Collected data

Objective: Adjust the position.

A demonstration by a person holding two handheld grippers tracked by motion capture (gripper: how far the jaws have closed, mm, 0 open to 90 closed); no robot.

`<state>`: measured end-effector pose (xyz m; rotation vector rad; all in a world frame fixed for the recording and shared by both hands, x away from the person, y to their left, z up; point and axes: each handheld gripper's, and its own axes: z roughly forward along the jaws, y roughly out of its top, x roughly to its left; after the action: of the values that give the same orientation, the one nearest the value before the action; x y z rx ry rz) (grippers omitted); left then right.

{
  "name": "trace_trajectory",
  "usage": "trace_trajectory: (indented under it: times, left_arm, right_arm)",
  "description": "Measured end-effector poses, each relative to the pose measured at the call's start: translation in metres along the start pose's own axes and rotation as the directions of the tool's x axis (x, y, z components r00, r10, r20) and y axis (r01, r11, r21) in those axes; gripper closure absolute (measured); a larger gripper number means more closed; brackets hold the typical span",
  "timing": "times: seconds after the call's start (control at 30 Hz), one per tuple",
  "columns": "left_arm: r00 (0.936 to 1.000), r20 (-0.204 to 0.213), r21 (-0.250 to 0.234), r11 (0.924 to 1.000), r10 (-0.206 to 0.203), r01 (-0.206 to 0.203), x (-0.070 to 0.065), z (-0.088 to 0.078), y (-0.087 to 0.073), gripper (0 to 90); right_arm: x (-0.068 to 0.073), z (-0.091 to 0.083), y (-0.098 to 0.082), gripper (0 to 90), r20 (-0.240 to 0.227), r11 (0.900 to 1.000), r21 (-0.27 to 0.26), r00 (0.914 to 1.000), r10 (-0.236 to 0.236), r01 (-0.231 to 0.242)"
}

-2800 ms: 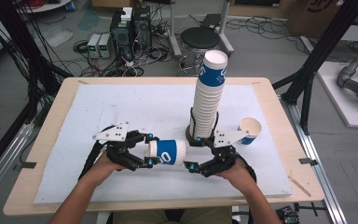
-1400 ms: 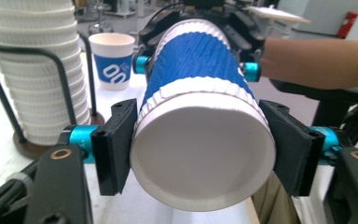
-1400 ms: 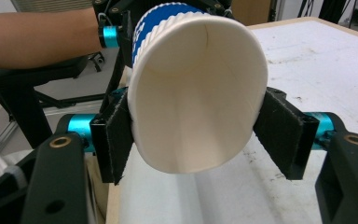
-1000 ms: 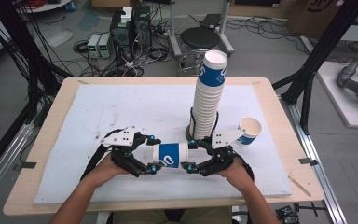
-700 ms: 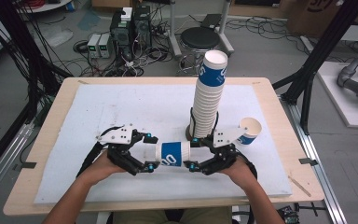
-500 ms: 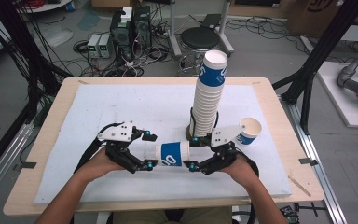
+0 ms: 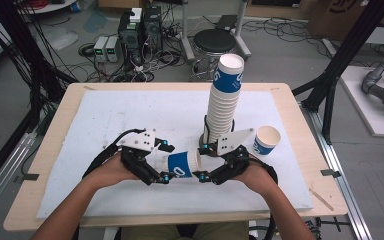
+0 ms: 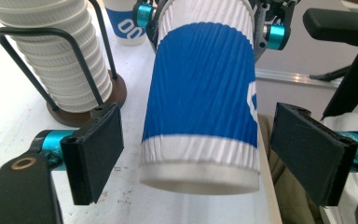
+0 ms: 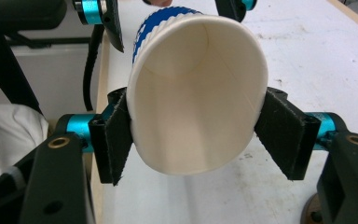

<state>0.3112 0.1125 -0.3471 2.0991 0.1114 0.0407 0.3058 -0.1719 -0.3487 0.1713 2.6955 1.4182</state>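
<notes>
Our right hand-held gripper (image 9: 193, 140) is clamped on the mouth rim of the blue-and-white paper cup (image 7: 182, 164), squeezing it oval. The cup lies level above the counter (image 7: 130, 115), its long axis running straight to our left hand-held gripper (image 8: 200, 158). That gripper's pads stand open either side of the cup's base, not touching.

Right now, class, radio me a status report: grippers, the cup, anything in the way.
Right gripper clamped on cup at its rim. Left gripper open, pads clear of cup's base. Cup stack and spare cup behind, clear.
</notes>
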Motion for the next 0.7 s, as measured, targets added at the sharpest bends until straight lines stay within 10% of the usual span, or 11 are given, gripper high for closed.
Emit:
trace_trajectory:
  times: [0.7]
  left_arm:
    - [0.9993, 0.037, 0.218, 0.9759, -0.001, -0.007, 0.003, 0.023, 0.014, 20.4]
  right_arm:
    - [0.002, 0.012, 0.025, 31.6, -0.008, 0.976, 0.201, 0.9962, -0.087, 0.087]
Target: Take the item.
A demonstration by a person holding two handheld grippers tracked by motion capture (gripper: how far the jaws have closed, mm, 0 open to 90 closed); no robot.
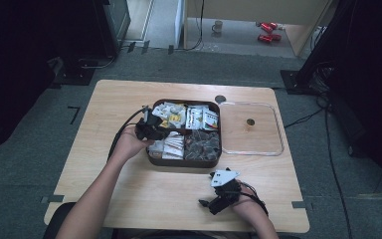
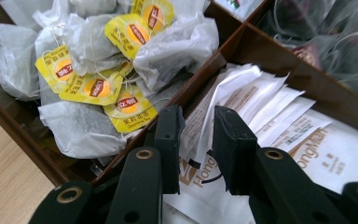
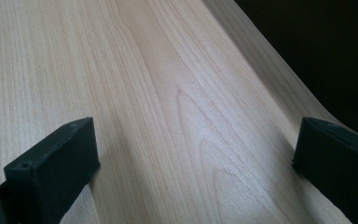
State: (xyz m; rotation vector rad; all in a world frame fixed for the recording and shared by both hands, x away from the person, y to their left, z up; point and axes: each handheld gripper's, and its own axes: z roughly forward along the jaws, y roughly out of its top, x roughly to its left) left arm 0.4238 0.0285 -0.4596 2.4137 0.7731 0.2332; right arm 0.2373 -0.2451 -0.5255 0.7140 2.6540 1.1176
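Reaching in from the left of the high view, the left claw (image 1: 155, 128) hangs over the brown divided box (image 1: 151, 160) at the centre of the wooden table (image 1: 99, 149), at the box's 9 o'clock edge. In the left gripper view its jaws stand narrow, with a small gap between them, above the compartment of white paper sachets (image 2: 279, 126); one upturned sachet edge rises into that gap, and whether the pads press on it cannot be told. At 10 o'clock from the jaws, across a brown divider (image 2: 186, 88), lies the compartment of tea bags with yellow tags (image 2: 98, 86). In the high view the box's far right compartment holds printed packets (image 1: 202, 118) and its near right compartment dark pouches (image 1: 202, 144). Just beside the box at its 3 o'clock lies a clear square lid (image 1: 251, 128), flat on the table. At 5 o'clock from the box, near the table's front edge, the right claw (image 1: 206, 204) lies low on the bare wood under its grey three-cornered plate (image 1: 224, 177); in the right gripper view its jaws stand wide apart with bare wood between them.
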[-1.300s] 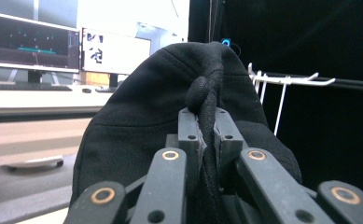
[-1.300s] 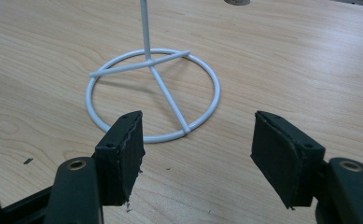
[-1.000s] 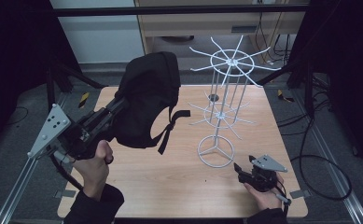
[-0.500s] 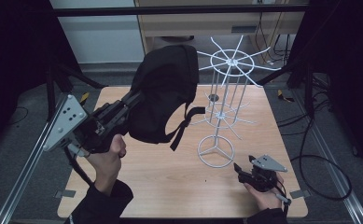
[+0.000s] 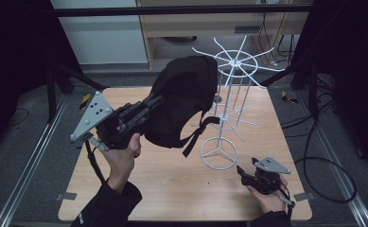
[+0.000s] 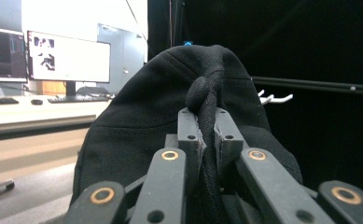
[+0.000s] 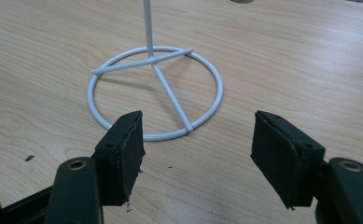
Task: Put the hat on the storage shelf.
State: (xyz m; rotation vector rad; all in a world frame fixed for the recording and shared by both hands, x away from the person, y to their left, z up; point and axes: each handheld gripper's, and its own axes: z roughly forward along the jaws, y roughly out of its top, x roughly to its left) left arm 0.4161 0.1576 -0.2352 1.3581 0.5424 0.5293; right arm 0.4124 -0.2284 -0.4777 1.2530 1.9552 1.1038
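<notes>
Since the earlier frame, the left gripper [image 5: 146, 105] is carrying the black backpack [image 5: 184, 106] rightward across the high view; the bag is now sitting centre frame, up against the white wire rack [image 5: 229, 101], while the right gripper [image 5: 248, 174] is staying parked at lower right.

Left side: the person's left hand [image 5: 122, 156] is holding its gripper tilted up and to the right, likely to bring the bag level with the rack's top arms. In the left gripper view its jaws are clamping tight on the backpack's top loop [image 6: 206, 107], the knotted webbing is squeezed between the pads, and the bag body is filling centre frame beyond them. Gripping by the loop looks deliberate: it is the part that would go over a hook. The bag is hanging clear of the wooden table [image 5: 172, 184], with one strap [image 5: 198, 135] dangling toward lower centre.

Centre: the rack's spoked crown is sitting at upper centre-right, just beside the bag's upper edge; I cannot tell whether they are touching.

Right side: the right gripper is resting low on the table. In the right gripper view its jaws are standing wide apart with nothing between them, aimed at the rack's ring base [image 7: 156, 93], probably to steady the rack if the bag's weight tips it.
</notes>
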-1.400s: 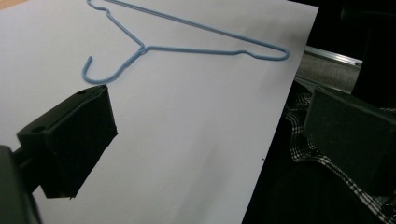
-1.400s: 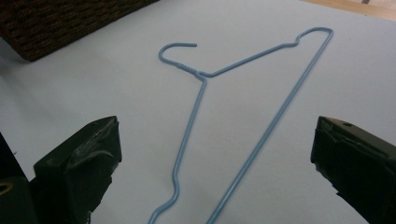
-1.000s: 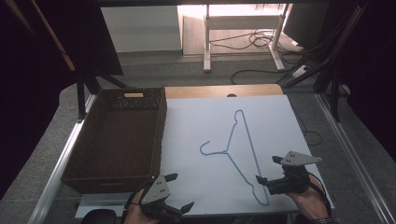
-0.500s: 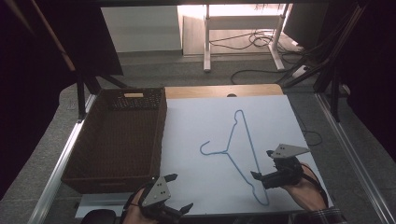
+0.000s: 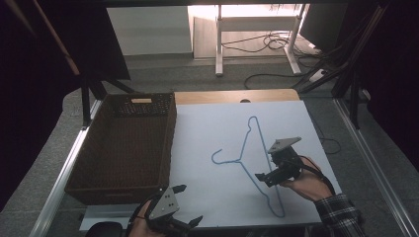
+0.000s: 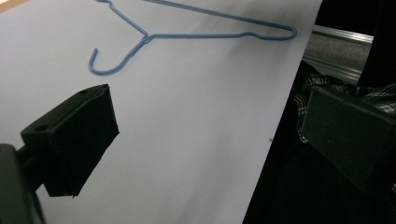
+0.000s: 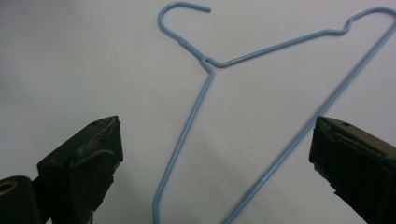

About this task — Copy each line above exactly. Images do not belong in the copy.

Solved exercise —
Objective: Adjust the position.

A demonstration by a person holding two handheld grippers tracked by motion capture (gripper: how far the jaws have closed, mm, 0 open to 90 closed); no robot.

`<state>`: measured end-effector pose (xyz m; rotation vector rad; all in a world frame fixed for the recording and shared by both hands, x away from the person, y to their left, z up; point and axes: each handheld gripper's, and its own axes: z roughly forward along the jaws, y roughly out of its top, x roughly to its left; after the action: of the values that give the same orientation, the one nearest the value before the action; x y z rx ry rz) (grippers omitted); left then right.

{
  "name": "trace_trajectory",
  "usage": "trace_trajectory: (indented under it: times, left_arm, right_arm)",
  "description": "Measured end-effector poses, each relative to the pose measured at the call's start: translation in metres along the start pose's own axes and rotation as the directions of the tool's x axis (x, y, z components r00, r10, r20) and y axis (r01, r11, r21) in those axes; gripper closure absolute (measured); a larger gripper number means more closed; brackets hold the typical span",
  "timing": "times: seconds after the call's start (control at 30 Hz), one per tuple",
  "columns": "left_arm: r00 (0.936 to 1.000), r20 (-0.204 to 0.213), r21 (-0.250 to 0.234), r11 (0.924 to 1.000), r10 (-0.206 to 0.203), r01 (-0.206 to 0.203), x (-0.070 to 0.065), z (-0.088 to 0.078), y (-0.087 to 0.073), gripper (0 to 90); right_arm: x (-0.068 to 0.073), z (-0.091 to 0.083), y (-0.098 to 0.082), gripper (0 to 90), r20 (-0.240 to 0.227), r11 (0.900 to 1.000), r21 (-0.27 to 0.26), r00 (0.914 to 1.000), r10 (-0.236 to 0.236), r01 (-0.231 to 0.242)"
}

-2800 ms: 
-1400 ms: 
-1400 ms: 
-1000 ms: 
-700 ms: 
-500 ms: 
+0 ms: 
+0 ms: 
+0 ms: 

<state>0.3112 0.1125 -0.3471 2.0991 0.1114 0.0407 0.3058 -0.1719 -0.3487 0.1713 2.6955 1.4182</state>
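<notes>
Our right hand-held gripper (image 9: 193, 140) is clamped on the mouth rim of the blue-and-white paper cup (image 7: 182, 164), squeezing it oval. The cup lies level above the counter (image 7: 130, 115), its long axis running straight to our left hand-held gripper (image 8: 200, 158). That gripper's pads stand open either side of the cup's base, not touching.

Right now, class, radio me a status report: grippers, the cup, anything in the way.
Right gripper clamped on cup at its rim. Left gripper open, pads clear of cup's base. Cup stack and spare cup behind, clear.
</notes>
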Motion for the next 0.7 s, as measured, targets added at the sharpest bends until straight lines stay within 10% of the usual span, or 11 are given, gripper high for closed.
Emit:
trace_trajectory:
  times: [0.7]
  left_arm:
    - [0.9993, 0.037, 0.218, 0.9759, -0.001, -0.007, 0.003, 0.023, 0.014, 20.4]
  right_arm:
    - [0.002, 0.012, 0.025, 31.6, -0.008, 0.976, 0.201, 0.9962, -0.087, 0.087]
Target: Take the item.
A demonstration by a person holding two handheld grippers tracked by motion capture (gripper: how far the jaws have closed, mm, 0 open to 90 closed); no robot.
State: (xyz m; rotation vector rad; all in a world frame fixed for the recording and shared by both hands, x away from the person, y to their left, z up; point and axes: each handheld gripper's, and its own axes: z roughly forward along the jaws, y roughly out of its top, x roughly to its left) left arm 0.4238 0.0285 -0.4596 2.4137 0.7731 0.2332; right arm 0.2373 -0.2451 -0.5255 0.7140 2.6540 1.1176
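Reaching in from the left of the high view, the left claw (image 1: 155, 128) hangs over the brown divided box (image 1: 151, 160) at the centre of the wooden table (image 1: 99, 149), at the box's 9 o'clock edge. In the left gripper view its jaws stand narrow, with a small gap between them, above the compartment of white paper sachets (image 2: 279, 126); one upturned sachet edge rises into that gap, and whether the pads press on it cannot be told. At 10 o'clock from the jaws, across a brown divider (image 2: 186, 88), lies the compartment of tea bags with yellow tags (image 2: 98, 86). In the high view the box's far right compartment holds printed packets (image 1: 202, 118) and its near right compartment dark pouches (image 1: 202, 144). Just beside the box at its 3 o'clock lies a clear square lid (image 1: 251, 128), flat on the table. At 5 o'clock from the box, near the table's front edge, the right claw (image 1: 206, 204) lies low on the bare wood under its grey three-cornered plate (image 1: 224, 177); in the right gripper view its jaws stand wide apart with bare wood between them.
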[-1.300s] 
[-1.300s] 
[-1.000s] 
[-0.500s] 
[+0.000s] 
[+0.000s] 
[+0.000s] 
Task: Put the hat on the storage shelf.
State: (xyz m; rotation vector rad; all in a world frame fixed for the recording and shared by both hands, x away from the person, y to their left, z up; point and axes: each handheld gripper's, and its own axes: z roughly forward along the jaws, y roughly out of its top, x roughly to its left) left arm 0.4161 0.1576 -0.2352 1.3581 0.5424 0.5293; right arm 0.4124 -0.2284 -0.4777 1.2530 1.9552 1.1038
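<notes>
Since the earlier frame, the left gripper [image 5: 146, 105] is carrying the black backpack [image 5: 184, 106] rightward across the high view; the bag is now sitting centre frame, up against the white wire rack [image 5: 229, 101], while the right gripper [image 5: 248, 174] is staying parked at lower right.

Left side: the person's left hand [image 5: 122, 156] is holding its gripper tilted up and to the right, likely to bring the bag level with the rack's top arms. In the left gripper view its jaws are clamping tight on the backpack's top loop [image 6: 206, 107], the knotted webbing is squeezed between the pads, and the bag body is filling centre frame beyond them. Gripping by the loop looks deliberate: it is the part that would go over a hook. The bag is hanging clear of the wooden table [image 5: 172, 184], with one strap [image 5: 198, 135] dangling toward lower centre.

Centre: the rack's spoked crown is sitting at upper centre-right, just beside the bag's upper edge; I cannot tell whether they are touching.

Right side: the right gripper is resting low on the table. In the right gripper view its jaws are standing wide apart with nothing between them, aimed at the rack's ring base [image 7: 156, 93], probably to steady the rack if the bag's weight tips it.
</notes>
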-1.400s: 
-1.400s: 
-1.000s: 
-0.500s: 
+0.000s: 
+0.000s: 
+0.000s: 

Now the exercise is finished.